Video Walkthrough
Description :
Google BigQuery is a fully managed, serverless cloud data warehouse that allows users to query large datasets at high speed. It is designed to scale seamlessly to petabytes of data while remaining cost-efficient, making it a powerful solution for transforming big data into actionable insights.
Prerequisites
Before setting up BigQuery as a Data Destination, ensure you have:
- A Google Cloud Project with BigQuery enabled.
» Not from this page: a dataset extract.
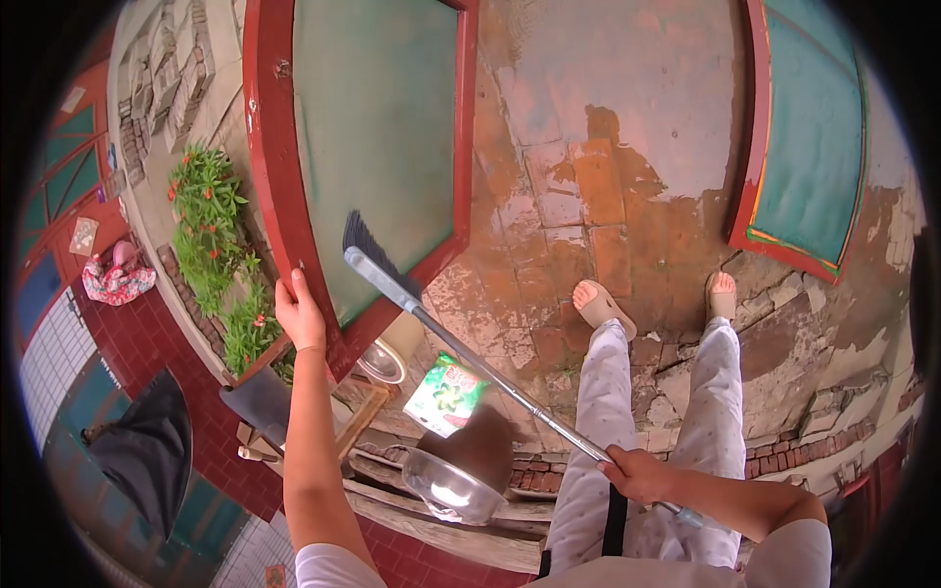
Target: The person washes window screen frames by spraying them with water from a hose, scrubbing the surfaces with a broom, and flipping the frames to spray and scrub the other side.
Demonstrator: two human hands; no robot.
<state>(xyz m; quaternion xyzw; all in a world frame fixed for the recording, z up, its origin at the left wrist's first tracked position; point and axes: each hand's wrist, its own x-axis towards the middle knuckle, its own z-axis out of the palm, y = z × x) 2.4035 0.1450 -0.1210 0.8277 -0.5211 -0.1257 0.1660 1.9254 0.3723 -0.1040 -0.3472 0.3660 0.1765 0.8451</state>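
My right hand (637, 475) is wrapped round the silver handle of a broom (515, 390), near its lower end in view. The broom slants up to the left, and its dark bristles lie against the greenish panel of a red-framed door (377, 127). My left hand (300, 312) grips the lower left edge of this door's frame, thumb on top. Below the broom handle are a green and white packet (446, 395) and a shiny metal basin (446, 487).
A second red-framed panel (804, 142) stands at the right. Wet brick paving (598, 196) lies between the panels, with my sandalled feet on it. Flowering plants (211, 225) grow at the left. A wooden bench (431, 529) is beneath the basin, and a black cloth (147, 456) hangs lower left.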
- A Google Cloud Service Account with the following roles:
- BigQuery User
- BigQuery Data Editor
- A Service Account Key (JSON file) for authentication.
Getting Started:
- Log in to your Datahash account at https://studio.datahash.com/login.
- Navigate to Destinations → Google.
- Click on the BigQuery connector tile.

Provide Credentials
Fill in the following required fields (marked with an asterisk in the platform):
- JSON Key → The GCP Service Account credentials JSON file. This enables Datahash to authenticate and load data into your BigQuery instance.
- Create a Service Account in your GCP Project specifically for Datahash use.
- Dataset ID → The unique identifier of the BigQuery dataset where data will be pushed. A dataset is a container that holds tables, views, and metadata.
- Table Name → The name of the table where data will be stored.
- You can provide an existing table name (validated before use).
- If no table exists, Datahash will create one automatically with the given name.
- Always ensure the table name is unique.
- Data Location → The GCP region where your BigQuery dataset is hosted.
Finally, provide a connection name for easy identification in the Datahash dashboard.

Validate Connection
- Click Validate Credentials to confirm that the configuration and permissions are correct.
- If validation is successful, proceed to the next step.
Complete Setup
- Click Finish to complete the setup.
- The new BigQuery connection will now appear in your dashboard under Data Destinations.